1. 11 8月, 2018 1 次提交
    • M
      bpf: Introduce BPF_MAP_TYPE_REUSEPORT_SOCKARRAY · 5dc4c4b7
      Martin KaFai Lau 提交于
      This patch introduces a new map type BPF_MAP_TYPE_REUSEPORT_SOCKARRAY.
      
      To unleash the full potential of a bpf prog, it is essential for the
      userspace to be capable of directly setting up a bpf map which can then
      be consumed by the bpf prog to make decision.  In this case, decide which
      SO_REUSEPORT sk to serve the incoming request.
      
      By adding BPF_MAP_TYPE_REUSEPORT_SOCKARRAY, the userspace has total control
      and visibility on where a SO_REUSEPORT sk should be located in a bpf map.

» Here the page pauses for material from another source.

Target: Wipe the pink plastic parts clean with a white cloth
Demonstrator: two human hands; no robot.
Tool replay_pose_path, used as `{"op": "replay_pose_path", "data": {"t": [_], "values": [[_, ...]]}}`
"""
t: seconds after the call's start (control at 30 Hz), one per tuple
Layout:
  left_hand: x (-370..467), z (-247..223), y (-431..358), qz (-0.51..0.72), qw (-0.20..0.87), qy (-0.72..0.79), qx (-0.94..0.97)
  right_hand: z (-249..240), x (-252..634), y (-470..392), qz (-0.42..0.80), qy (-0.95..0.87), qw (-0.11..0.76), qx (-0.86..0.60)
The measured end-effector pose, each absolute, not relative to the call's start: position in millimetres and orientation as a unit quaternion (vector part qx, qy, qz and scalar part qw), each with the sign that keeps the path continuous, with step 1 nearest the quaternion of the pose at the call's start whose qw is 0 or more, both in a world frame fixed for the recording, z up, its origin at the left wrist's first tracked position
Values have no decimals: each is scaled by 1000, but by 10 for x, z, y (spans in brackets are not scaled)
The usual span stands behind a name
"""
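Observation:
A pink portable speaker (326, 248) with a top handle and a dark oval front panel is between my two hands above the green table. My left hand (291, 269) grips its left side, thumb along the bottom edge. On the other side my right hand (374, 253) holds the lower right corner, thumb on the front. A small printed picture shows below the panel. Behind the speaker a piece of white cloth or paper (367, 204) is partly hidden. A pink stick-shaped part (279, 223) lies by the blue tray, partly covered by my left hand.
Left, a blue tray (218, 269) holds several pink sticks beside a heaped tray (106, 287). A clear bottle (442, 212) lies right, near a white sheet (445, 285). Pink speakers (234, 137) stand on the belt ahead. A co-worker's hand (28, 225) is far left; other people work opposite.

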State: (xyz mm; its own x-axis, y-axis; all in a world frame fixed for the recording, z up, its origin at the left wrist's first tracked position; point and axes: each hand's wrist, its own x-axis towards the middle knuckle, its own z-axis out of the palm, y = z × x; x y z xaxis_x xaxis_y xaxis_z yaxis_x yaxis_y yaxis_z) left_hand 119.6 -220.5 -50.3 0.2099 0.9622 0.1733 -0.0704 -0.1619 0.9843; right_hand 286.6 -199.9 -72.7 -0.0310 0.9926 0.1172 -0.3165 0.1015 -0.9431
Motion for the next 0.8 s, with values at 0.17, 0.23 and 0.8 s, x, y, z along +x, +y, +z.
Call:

      The later patch will introduce BPF_PROG_TYPE_SK_REUSEPORT such that
      the bpf prog can directly select a sk from the bpf map.  That will
      raise the programmability of the bpf prog attached to a reuseport
      group (a group of sk serving the same IP:PORT).
      
      For example, in UDP, the bpf prog can peek into the payload (e.g.
      through the "data" pointer introduced in the later patch) to learn
      the application level's connection information and then decide which sk
      to pick from a bpf map.  The userspace can tightly couple the sk's location
      in a bpf map with the application logic in generating the UDP payload's
      connection information.  This connection info contact/API stays within the
      userspace.
      
      Also, when used with map-in-map, the userspace can switch the
      old-server-process's inner map to a new-server-process's inner map
      in one call "bpf_map_update_elem(outer_map, &index, &new_reuseport_array)".
      The bpf prog will then direct incoming requests to the new process instead
      of the old process.  The old process can finish draining the pending
      requests (e.g. by "accept()") before closing the old-fds.  [Note that
      deleting a fd from a bpf map does not necessary mean the fd is closed]
      
      During map_update_elem(),
      Only SO_REUSEPORT sk (i.e. which has already been added
      to a reuse->socks[]) can be used.  That means a SO_REUSEPORT sk that is
      "bind()" for UDP or "bind()+listen()" for TCP.  These conditions are
      ensured in "reuseport_array_update_check()".
      
      A SO_REUSEPORT sk can only be added once to a map (i.e. the
      same sk cannot be added twice even to the same map).  SO_REUSEPORT
      already allows another sk to be created for the same IP:PORT.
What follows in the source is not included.